- WORK ITEM: Transcribe exactly each line of the entries, from the opening line to the line with "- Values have", with both of those lines included.

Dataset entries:
_____
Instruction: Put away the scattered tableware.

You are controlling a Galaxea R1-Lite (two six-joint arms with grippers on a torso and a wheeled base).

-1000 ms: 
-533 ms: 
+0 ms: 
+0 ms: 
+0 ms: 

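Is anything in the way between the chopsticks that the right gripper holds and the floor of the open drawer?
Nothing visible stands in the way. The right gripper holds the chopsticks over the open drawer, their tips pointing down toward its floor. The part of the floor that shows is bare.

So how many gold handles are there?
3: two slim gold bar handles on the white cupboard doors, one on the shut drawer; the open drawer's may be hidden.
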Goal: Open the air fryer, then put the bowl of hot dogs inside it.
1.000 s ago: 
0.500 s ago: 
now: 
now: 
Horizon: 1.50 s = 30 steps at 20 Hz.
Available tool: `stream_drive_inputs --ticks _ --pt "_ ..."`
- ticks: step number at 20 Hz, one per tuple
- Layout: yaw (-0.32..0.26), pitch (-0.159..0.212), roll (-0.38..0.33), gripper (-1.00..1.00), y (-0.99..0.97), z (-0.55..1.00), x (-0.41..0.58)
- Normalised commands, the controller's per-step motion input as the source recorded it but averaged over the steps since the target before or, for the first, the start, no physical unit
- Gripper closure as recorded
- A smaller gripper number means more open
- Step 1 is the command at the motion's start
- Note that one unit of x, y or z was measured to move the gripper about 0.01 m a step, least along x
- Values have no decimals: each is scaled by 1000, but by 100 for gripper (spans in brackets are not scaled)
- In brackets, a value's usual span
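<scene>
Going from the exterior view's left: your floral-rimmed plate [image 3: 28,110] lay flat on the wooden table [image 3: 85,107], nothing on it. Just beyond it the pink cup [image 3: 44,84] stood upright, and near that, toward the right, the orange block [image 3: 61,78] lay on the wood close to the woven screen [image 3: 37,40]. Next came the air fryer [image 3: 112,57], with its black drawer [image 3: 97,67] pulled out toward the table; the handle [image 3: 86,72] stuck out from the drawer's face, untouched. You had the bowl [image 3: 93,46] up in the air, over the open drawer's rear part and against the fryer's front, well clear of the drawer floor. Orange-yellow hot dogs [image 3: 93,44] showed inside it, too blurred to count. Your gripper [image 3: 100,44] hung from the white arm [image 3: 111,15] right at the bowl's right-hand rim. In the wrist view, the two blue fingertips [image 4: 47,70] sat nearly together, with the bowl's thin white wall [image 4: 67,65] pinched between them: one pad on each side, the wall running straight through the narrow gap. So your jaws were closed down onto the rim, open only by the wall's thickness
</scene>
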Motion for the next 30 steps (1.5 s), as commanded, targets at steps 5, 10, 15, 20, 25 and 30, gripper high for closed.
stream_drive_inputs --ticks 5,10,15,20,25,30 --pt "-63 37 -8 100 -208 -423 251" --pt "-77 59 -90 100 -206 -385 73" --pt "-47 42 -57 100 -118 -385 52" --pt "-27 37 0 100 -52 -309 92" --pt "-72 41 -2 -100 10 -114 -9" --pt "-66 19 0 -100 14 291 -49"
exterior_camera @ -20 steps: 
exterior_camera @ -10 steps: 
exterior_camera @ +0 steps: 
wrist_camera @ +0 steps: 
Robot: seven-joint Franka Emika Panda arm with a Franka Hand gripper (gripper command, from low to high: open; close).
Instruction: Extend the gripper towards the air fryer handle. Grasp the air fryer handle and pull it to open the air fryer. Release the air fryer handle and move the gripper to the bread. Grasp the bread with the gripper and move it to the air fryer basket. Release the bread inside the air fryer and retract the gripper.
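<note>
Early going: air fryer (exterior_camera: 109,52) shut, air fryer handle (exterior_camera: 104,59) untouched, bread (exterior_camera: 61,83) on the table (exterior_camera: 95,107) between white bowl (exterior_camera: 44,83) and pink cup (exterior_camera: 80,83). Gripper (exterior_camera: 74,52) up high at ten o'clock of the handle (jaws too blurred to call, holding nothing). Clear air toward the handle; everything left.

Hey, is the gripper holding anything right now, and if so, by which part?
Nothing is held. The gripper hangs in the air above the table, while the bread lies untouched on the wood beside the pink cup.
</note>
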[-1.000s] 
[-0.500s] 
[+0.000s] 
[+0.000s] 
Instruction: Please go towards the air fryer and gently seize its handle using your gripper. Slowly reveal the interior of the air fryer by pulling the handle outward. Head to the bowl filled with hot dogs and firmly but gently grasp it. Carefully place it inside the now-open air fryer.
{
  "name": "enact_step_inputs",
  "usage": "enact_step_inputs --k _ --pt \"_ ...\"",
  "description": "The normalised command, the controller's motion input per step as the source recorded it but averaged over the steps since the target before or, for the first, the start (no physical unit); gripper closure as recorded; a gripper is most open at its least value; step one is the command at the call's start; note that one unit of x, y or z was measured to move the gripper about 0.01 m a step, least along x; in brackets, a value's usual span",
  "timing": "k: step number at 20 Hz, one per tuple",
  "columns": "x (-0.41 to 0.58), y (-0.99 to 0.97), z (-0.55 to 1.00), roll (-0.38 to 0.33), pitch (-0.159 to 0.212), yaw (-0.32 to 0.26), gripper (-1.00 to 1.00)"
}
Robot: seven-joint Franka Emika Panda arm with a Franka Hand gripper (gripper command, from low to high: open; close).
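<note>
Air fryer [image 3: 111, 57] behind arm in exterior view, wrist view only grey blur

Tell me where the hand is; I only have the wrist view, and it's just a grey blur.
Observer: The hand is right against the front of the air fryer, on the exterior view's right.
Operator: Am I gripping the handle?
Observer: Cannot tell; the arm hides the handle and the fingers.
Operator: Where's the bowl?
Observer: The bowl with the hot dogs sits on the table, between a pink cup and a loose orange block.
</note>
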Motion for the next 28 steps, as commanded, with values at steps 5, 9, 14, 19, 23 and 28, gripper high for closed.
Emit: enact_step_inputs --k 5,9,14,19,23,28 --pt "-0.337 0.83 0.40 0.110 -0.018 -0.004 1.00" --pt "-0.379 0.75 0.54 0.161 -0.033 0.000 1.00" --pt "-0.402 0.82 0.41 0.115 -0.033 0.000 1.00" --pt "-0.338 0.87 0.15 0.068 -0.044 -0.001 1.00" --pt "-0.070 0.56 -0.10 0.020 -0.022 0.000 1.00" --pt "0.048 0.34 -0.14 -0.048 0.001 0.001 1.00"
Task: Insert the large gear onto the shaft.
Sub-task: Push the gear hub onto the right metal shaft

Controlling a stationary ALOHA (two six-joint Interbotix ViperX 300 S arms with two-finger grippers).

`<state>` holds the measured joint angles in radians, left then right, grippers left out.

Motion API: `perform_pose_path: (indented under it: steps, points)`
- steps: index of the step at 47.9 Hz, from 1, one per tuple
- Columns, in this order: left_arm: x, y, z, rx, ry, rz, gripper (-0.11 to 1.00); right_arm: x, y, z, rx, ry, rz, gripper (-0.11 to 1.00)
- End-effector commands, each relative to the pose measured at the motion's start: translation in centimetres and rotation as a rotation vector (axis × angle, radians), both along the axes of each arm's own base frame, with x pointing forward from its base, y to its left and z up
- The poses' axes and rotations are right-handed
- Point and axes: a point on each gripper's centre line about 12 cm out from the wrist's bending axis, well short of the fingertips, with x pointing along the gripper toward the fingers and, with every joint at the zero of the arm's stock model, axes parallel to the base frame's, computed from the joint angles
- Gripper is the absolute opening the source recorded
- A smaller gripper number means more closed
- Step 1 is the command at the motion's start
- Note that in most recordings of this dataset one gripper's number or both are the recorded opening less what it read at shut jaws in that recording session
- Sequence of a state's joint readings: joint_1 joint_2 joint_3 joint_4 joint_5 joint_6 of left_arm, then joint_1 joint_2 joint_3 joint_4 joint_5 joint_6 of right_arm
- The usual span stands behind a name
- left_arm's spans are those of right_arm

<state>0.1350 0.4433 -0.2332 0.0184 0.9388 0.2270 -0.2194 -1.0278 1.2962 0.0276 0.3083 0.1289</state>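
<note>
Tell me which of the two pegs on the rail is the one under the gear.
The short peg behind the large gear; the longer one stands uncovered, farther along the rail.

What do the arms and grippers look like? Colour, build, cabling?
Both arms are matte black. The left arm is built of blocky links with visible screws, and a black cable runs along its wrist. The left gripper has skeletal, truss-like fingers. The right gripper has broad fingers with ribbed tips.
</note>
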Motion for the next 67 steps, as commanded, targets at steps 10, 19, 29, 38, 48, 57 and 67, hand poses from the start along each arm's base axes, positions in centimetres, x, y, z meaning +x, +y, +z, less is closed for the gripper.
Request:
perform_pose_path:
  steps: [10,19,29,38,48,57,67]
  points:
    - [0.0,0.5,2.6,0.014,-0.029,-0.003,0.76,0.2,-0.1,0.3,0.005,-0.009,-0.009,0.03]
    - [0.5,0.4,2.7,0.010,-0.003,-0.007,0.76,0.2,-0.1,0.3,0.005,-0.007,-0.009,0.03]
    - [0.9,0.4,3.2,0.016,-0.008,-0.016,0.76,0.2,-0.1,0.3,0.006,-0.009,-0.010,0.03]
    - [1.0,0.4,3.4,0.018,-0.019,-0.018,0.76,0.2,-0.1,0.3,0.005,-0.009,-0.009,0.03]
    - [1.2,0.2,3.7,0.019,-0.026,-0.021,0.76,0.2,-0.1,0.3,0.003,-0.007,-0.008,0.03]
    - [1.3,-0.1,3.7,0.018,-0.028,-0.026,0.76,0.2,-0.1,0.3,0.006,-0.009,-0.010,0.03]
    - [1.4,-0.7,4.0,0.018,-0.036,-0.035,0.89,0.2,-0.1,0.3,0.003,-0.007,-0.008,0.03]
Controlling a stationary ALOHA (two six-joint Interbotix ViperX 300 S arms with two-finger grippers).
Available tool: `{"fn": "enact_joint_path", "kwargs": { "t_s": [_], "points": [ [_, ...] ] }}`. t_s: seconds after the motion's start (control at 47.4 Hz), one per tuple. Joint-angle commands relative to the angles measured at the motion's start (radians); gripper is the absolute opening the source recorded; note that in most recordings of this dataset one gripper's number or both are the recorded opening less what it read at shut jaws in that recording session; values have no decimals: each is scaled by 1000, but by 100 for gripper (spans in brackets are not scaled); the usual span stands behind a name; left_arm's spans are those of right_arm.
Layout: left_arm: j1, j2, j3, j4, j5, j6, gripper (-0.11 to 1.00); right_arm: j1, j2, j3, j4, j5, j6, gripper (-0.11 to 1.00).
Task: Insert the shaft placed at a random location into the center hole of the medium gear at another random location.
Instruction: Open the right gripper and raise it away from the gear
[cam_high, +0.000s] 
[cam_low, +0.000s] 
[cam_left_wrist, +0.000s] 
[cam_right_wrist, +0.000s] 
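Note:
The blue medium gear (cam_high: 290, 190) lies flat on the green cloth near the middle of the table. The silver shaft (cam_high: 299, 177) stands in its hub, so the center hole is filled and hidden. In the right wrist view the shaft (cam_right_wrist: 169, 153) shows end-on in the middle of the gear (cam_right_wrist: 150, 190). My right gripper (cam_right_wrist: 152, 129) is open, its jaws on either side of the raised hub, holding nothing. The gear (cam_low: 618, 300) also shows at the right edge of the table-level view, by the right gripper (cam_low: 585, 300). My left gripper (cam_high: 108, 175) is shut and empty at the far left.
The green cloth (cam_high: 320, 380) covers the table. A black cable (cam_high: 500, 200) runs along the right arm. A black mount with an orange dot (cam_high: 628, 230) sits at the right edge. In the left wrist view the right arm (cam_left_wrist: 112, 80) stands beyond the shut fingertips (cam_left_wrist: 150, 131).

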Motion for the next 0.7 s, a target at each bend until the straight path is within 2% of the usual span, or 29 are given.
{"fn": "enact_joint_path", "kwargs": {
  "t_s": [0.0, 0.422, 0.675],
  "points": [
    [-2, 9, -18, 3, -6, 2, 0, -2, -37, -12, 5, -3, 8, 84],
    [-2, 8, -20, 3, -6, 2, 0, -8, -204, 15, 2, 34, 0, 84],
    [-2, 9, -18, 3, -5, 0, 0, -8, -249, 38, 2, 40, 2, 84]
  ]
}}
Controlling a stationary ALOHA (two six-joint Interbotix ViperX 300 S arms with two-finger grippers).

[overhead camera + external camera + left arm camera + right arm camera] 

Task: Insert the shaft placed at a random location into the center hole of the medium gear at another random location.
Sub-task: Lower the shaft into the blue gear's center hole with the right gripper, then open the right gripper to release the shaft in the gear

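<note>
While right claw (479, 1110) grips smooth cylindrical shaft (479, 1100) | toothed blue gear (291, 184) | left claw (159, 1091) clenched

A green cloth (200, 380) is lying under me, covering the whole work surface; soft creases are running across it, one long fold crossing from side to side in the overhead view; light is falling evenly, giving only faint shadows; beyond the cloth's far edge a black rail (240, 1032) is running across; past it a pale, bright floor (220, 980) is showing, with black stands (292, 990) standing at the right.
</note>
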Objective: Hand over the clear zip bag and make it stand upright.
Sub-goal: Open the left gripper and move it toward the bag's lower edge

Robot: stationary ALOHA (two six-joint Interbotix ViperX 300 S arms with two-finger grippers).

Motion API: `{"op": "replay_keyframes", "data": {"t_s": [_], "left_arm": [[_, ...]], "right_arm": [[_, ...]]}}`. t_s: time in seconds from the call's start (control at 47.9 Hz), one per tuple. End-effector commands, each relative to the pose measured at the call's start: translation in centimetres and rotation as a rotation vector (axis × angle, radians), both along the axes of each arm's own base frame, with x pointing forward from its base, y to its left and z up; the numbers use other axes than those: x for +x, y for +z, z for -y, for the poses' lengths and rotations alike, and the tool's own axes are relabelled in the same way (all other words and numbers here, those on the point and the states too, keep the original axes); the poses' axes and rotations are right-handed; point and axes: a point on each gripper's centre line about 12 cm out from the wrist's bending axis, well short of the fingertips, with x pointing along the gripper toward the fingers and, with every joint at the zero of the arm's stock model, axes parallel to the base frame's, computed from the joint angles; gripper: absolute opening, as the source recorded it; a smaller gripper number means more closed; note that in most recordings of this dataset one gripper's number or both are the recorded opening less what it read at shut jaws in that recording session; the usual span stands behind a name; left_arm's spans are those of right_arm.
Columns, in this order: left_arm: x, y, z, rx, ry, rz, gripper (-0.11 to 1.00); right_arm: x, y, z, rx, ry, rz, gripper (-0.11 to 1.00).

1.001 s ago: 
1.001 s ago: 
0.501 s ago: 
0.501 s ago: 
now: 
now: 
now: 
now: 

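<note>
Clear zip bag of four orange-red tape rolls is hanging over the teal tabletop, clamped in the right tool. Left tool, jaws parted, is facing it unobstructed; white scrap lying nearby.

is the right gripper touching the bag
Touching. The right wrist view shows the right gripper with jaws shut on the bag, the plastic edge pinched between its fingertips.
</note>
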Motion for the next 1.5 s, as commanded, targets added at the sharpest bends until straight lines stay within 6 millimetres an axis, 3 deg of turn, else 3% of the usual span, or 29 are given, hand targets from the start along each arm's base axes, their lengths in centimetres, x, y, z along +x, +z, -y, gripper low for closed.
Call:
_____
- SOLUTION:
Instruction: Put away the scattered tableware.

You are controlling a Galaxea R1-Lite (two six-joint arms with grippers on a torso and a wheeled base).

-1000 ms: 
-533 ms: 
+0 ms: 
+0 ms: 
+0 ms: 

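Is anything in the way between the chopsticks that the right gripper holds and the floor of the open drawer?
Nothing visible stands in the way. The right gripper holds the chopsticks over the open drawer, their tips pointing down toward its floor. The part of the floor that shows is bare.

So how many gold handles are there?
3: two slim gold bar handles on the white cupboard doors, one on the shut drawer; the open drawer's may be hidden.
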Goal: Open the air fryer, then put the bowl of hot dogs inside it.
1.000 s ago: 
0.500 s ago: 
now: 
now: 
Horizon: 1.50 s = 30 steps at 20 Hz.
Available tool: `stream_drive_inputs --ticks _ --pt "_ ..."`
- ticks: step number at 20 Hz, one per tuple
- Layout: yaw (-0.32..0.26), pitch (-0.159..0.212), roll (-0.38..0.33), gripper (-1.00..1.00), y (-0.99..0.97), z (-0.55..1.00), x (-0.41..0.58)
- Normalised commands, the controller's per-step motion input as the source recorded it but averaged over the steps since the target before or, for the first, the start, no physical unit
- Gripper closure as recorded
- A smaller gripper number means more open
- Step 1 is the command at the motion's start
- Note that one unit of x, y or z was measured to move the gripper about 0.01 m a step, least along x
- Values have no decimals: each is scaled by 1000, but by 100 for gripper (spans in brackets are not scaled)

This answer is finished.